▶ _PROBLEM STATEMENT_
From top to bottom, write out the listing exactly.
--- SUPPLIED MATERIAL Enclosed Below ---
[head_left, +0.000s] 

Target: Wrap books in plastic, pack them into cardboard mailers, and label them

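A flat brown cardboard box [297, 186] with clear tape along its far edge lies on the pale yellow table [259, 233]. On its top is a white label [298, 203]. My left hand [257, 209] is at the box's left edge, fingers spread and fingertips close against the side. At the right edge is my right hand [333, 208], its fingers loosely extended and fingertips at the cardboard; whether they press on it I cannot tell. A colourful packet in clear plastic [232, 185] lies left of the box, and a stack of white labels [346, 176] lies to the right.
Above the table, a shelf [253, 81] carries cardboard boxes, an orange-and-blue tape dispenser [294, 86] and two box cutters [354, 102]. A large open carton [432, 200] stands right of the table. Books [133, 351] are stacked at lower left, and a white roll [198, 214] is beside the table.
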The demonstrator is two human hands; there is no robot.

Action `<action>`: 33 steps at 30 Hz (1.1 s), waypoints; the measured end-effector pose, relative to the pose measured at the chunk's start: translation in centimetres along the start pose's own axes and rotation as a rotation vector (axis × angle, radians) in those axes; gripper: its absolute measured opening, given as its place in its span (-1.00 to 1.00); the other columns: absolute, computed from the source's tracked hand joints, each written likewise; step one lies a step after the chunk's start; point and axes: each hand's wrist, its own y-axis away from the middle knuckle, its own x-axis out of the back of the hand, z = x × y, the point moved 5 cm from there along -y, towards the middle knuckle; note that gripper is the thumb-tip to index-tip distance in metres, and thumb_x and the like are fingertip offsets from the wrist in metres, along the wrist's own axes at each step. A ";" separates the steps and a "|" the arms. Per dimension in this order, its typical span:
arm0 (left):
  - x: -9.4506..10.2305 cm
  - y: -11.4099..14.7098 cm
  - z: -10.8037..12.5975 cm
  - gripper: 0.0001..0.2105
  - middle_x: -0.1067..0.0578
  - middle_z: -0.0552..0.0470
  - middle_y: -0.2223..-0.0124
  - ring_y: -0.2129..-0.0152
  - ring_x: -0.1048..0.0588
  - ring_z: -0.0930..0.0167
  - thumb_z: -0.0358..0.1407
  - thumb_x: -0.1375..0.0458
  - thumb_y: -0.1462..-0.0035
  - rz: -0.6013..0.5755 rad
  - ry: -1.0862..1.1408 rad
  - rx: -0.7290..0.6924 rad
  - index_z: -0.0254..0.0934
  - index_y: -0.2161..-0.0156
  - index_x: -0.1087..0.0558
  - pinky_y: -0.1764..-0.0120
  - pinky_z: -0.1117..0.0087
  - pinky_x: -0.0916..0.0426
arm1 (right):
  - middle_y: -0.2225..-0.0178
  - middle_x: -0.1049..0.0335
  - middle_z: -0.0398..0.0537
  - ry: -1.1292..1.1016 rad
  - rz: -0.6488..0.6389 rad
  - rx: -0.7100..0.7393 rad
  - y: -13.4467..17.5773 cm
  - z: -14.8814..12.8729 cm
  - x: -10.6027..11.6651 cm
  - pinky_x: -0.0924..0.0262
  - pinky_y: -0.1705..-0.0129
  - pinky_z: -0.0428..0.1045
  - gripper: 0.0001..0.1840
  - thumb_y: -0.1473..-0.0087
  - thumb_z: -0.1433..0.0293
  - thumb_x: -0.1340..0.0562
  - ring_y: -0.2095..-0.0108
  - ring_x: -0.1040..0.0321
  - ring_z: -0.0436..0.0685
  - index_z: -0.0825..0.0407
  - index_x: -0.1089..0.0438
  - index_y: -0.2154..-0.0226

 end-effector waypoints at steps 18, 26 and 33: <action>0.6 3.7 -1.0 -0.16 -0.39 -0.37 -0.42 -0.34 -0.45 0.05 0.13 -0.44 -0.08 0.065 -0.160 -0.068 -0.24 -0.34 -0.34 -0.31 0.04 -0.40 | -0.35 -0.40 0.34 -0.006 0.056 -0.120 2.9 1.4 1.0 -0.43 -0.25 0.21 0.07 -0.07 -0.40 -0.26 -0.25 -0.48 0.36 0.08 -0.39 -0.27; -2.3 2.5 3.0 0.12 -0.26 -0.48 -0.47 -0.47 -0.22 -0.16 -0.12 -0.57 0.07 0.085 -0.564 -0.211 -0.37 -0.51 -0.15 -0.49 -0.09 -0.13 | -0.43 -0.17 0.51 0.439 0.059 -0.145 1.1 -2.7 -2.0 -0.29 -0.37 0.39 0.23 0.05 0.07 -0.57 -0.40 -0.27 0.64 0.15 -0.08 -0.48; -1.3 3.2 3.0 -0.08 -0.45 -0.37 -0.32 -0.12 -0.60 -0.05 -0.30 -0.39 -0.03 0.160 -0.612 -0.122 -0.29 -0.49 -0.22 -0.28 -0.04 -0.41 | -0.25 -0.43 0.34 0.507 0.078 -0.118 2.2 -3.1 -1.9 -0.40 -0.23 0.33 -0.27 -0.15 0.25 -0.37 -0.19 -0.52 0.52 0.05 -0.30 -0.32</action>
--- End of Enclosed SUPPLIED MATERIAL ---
▶ _REPLY TO THE TASK_
[head_left, +0.000s] 

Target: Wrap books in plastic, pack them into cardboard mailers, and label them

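A flat brown cardboard box [297, 186] with clear tape along its far edge lies on the pale yellow table [259, 233]. On its top is a white label [298, 203]. My left hand [257, 209] is at the box's left edge, fingers spread and fingertips close against the side. At the right edge is my right hand [333, 208], its fingers loosely extended and fingertips at the cardboard; whether they press on it I cannot tell. A colourful packet in clear plastic [232, 185] lies left of the box, and a stack of white labels [346, 176] lies to the right.
Above the table, a shelf [253, 81] carries cardboard boxes, an orange-and-blue tape dispenser [294, 86] and two box cutters [354, 102]. A large open carton [432, 200] stands right of the table. Books [133, 351] are stacked at lower left, and a white roll [198, 214] is beside the table.
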The demonstrator is two human hands; there is no robot.

Action `<action>`: 33 steps at 30 Hz (1.1 s), waypoints; the measured end-effector pose, relative to the pose measured at the chunk's start: translation in centimetres along the start pose's own axes and rotation as a rotation vector (axis × angle, radians) in those axes; gripper: its absolute measured opening, given as its place in its span (-1.00 to 1.00); the other columns: absolute, computed from the source's tracked hand joints, each written likewise; step one lies a step after the chunk's start; point and axes: each hand's wrist, its own y-axis away from the middle knuckle, its own x-axis out of the back of the hand, z = x × y, the point moved 5 cm from there along -y, towards the middle knuckle; note that gripper is the thumb-tip to index-tip distance in metres, and thumb_x and the like are fingertip offsets from the wrist in metres, along the wrist's own axes at each step. A ";" separates the steps and a "|" the arms. Per dimension in this order, its typical span:
arm0 (left):
  - x: -9.4506..10.2305 cm
  - y: -11.4099..14.7098 cm
  - z: -10.8037..12.5975 cm
  - gripper: 0.0001..0.2105
  - middle_x: -0.1067..0.0578
  - middle_z: -0.0552..0.0470
  - middle_y: -0.2223..-0.0124
  - ring_y: -0.2129..-0.0152
  - ring_x: -0.1048..0.0588
  - ring_z: -0.0930..0.0167
  - thumb_z: -0.0358..0.1407
  - thumb_x: -0.1375..0.0458
  - thumb_y: -0.1462..-0.0035
  - rz: -0.6013..0.5755 rad
  - ry: -1.0862..1.1408 rad
  - rx: -0.7290..0.6924 rad
  - index_z: -0.0254..0.0934
  - index_y: -0.2161..-0.0156
  - index_x: -0.1087..0.0558
  - pinky_y: -0.1764..-0.0120
  - pinky_z: -0.1117..0.0087
  - pinky_x: -0.0916..0.0426
arm1 (right):
  - middle_y: -0.2225..-0.0178
  - middle_x: -0.1049..0.0335
  - middle_z: -0.0398..0.0537
  - ry: -1.1292..1.1016 rad
  - rz: -0.6488..0.6389 rad
  - rx: -0.7100..0.7393 rad
  - y: -13.4467..17.5773 cm
  - z: -14.8814..12.8729 cm
  - x: -10.6027..11.6651 cm
  - pinky_x: -0.0924..0.0262
  - pinky_y: -0.1705..-0.0129
  - pinky_z: -0.0428..0.1045
  - gripper: 0.0001..0.1840
  - thumb_y: -0.1473..-0.0087
  - thumb_z: -0.1433..0.0293
  - thumb_x: -0.1340..0.0562
  - ring_y: -0.2095..-0.0108
  - ring_x: -0.1040..0.0321
  - ring_z: -0.0436..0.0685
  - index_z: -0.0825..0.0407
  - index_x: -0.1089..0.0438
  - index_y: -0.2154..-0.0226

 end-effector waypoints at steps 18, 26 and 33: <action>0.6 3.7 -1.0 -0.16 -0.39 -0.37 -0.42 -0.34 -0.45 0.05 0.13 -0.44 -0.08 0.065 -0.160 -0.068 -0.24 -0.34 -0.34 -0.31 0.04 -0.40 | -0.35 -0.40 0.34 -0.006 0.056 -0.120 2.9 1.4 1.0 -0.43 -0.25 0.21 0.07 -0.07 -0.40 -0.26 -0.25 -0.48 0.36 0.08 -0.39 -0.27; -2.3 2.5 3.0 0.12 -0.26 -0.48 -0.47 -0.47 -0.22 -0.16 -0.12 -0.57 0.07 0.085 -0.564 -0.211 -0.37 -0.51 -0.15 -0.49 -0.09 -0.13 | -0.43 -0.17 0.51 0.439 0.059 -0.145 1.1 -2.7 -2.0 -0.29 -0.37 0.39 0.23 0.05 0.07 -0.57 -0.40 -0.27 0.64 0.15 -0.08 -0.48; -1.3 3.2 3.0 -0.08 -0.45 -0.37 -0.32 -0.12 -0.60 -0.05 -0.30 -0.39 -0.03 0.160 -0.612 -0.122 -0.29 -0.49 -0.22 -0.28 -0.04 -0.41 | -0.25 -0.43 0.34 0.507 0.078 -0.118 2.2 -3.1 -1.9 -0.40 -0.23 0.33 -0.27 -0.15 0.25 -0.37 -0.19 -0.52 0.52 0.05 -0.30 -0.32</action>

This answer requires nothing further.